بِسْمِ اللَّهِ الرَّحْمَنِ الرَّحِيم

-•o•-

"Assalamualaikum pak bos" Suara itu kini memenuhi seluruh isi ruangan Kafka.

Kafka yang tengah berkutat di depan komputernya langsung menoleh dan mendapati sosok Nayla yang berdiri di ambang pintu dengan membawa sebuah box yang ia tau apa isinya. Bahkan Kafka hafal betul dengan box itu.

Tidak, Kafka sedang malas memikirkannya, moodnya kurang baik untuk membahas hal tersebut.

"Waalaikum" Jawabnya lalu ia kembali sibuk berkutat dengan komputer yang bahkan sudah seperti kekasihnya sendiri.
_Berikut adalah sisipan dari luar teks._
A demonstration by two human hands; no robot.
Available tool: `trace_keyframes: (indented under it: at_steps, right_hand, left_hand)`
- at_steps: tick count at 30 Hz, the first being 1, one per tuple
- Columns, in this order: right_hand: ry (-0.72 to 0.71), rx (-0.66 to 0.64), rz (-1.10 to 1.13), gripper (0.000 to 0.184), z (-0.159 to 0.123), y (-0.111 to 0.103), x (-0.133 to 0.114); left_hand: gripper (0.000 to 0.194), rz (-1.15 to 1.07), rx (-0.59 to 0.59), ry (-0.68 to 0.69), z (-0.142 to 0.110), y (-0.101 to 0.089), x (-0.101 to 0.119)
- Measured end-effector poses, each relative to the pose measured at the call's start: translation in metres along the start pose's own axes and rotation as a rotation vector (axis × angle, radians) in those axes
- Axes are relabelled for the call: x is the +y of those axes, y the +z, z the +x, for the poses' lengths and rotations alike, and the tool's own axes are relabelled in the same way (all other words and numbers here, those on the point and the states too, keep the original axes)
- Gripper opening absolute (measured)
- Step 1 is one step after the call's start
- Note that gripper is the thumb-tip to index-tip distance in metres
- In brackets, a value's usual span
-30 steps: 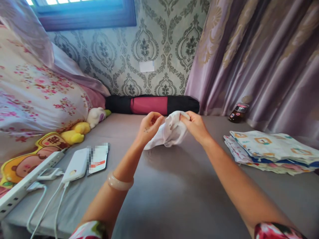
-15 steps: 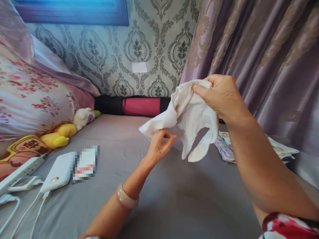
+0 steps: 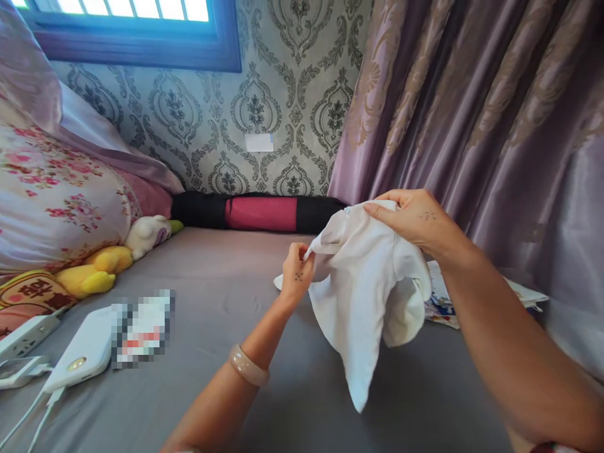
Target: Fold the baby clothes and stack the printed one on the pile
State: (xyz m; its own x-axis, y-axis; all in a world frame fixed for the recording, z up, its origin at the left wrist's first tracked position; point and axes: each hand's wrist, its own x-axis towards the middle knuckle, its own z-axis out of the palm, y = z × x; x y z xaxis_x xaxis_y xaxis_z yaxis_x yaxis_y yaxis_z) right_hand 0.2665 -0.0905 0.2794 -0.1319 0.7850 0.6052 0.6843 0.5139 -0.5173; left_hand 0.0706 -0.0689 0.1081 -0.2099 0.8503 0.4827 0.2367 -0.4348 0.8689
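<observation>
A small white baby garment [image 3: 353, 283] hangs in the air above the grey bed sheet, its lower part drooping to a point. My right hand [image 3: 418, 220] pinches its upper edge between thumb and fingers. On the other side, my left hand [image 3: 298, 274] is closed on a folded edge of the same cloth. A pale bangle [image 3: 248, 366] circles my left wrist. Part of the garment's far side is hidden behind its own folds and my left hand.
Grey sheet [image 3: 207, 402] covers the bed. At left lie a white power bank [image 3: 87, 346] with cables, a power strip [image 3: 28, 336], a pixelated packet [image 3: 146, 327] and plush toys [image 3: 92, 274]. Folded cloths [image 3: 441, 296] lie at right; a black-and-red roll [image 3: 262, 212] lies along the wall.
The garment has come lower and hangs longer. My left hand, whose fingers were looser beneath it, now grips its edge. My right hand has moved down with the cloth; the view has tilted up.
</observation>
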Motion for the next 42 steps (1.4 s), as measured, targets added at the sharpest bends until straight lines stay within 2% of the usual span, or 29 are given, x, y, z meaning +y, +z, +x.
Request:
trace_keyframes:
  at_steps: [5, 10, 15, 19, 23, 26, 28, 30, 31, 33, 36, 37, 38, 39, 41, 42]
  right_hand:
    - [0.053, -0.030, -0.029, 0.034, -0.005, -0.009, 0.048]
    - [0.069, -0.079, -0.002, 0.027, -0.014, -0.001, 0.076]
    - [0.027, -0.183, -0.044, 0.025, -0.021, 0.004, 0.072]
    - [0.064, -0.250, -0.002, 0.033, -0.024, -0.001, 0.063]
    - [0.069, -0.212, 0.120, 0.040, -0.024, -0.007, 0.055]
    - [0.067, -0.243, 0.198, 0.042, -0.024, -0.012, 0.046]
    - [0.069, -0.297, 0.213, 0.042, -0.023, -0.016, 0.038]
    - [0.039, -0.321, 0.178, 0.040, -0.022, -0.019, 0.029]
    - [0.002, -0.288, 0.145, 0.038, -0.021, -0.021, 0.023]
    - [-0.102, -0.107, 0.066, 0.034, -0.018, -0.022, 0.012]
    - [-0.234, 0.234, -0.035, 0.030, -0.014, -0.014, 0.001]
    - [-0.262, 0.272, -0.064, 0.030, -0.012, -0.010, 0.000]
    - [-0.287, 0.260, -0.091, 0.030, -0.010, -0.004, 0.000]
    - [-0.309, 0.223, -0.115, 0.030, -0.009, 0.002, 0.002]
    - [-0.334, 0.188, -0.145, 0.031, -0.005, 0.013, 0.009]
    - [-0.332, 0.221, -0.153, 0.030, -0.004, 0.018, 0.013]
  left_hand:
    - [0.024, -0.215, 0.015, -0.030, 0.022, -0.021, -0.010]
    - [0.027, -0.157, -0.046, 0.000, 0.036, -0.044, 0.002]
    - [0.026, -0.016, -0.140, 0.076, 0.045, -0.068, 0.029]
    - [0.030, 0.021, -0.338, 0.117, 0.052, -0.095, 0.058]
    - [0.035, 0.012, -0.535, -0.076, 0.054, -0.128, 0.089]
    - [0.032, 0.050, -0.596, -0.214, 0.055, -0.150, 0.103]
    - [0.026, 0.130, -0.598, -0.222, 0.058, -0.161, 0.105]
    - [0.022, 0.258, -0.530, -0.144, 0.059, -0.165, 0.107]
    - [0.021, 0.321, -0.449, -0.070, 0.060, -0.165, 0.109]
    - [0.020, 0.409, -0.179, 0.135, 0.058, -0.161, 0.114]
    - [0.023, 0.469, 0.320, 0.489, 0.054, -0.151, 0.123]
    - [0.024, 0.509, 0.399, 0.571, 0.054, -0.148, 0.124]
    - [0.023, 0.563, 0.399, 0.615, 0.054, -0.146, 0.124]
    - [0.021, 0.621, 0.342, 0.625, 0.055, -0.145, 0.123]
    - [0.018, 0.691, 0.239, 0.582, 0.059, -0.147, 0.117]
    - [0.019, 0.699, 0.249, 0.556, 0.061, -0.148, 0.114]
"Kok balasnya cuma setengah sih pak?" Helaan terdengar jelas keluar dari mulut Kafka, moodnya benar benar jelek hari ini, rasanya ia sangat malas mengurus apapun yang terjadi.

"Lo punya handphone kan?" Nayla mengangguk-anggukkan kepalanya "Wi-Fi Kantor lancar kok, lo bisa cari sendiri penyebabnya"

Nayla melongo, bukan itu jawaban yang ia inginkan "Bapak kenapa? ada masalah?"

Kafka tak menggubris pertanyaan itu "Saya bawa kue buatan mba Zahra ini pak, saya sudah rela hujan-hujanan loh pak, masa bapak nggak mau?" Tawar Nayla

"Gue nggak minta lo buat beli kan?" Nayla tercekat, baru kali ini ia mendengar pernyataan seperti ini dari atasannya itu. Biasanya Kafka akan sangat bahagia menerima kue dari toko Zahra, namun lihatlah, hari ini laki-laki berkepala dua itu malah berbicara seakan akan tak membutuhkan kue yang dibelinya lagi.

"Bapak kenapa?" Tanyanya berhati-hati takut jika atasannya itu akan murka.

Kafka menggeleng, ia sadar bahwa dirinya tak boleh bertindak kasar lagi, ia harus menghilangkan sifat tempramennya itu.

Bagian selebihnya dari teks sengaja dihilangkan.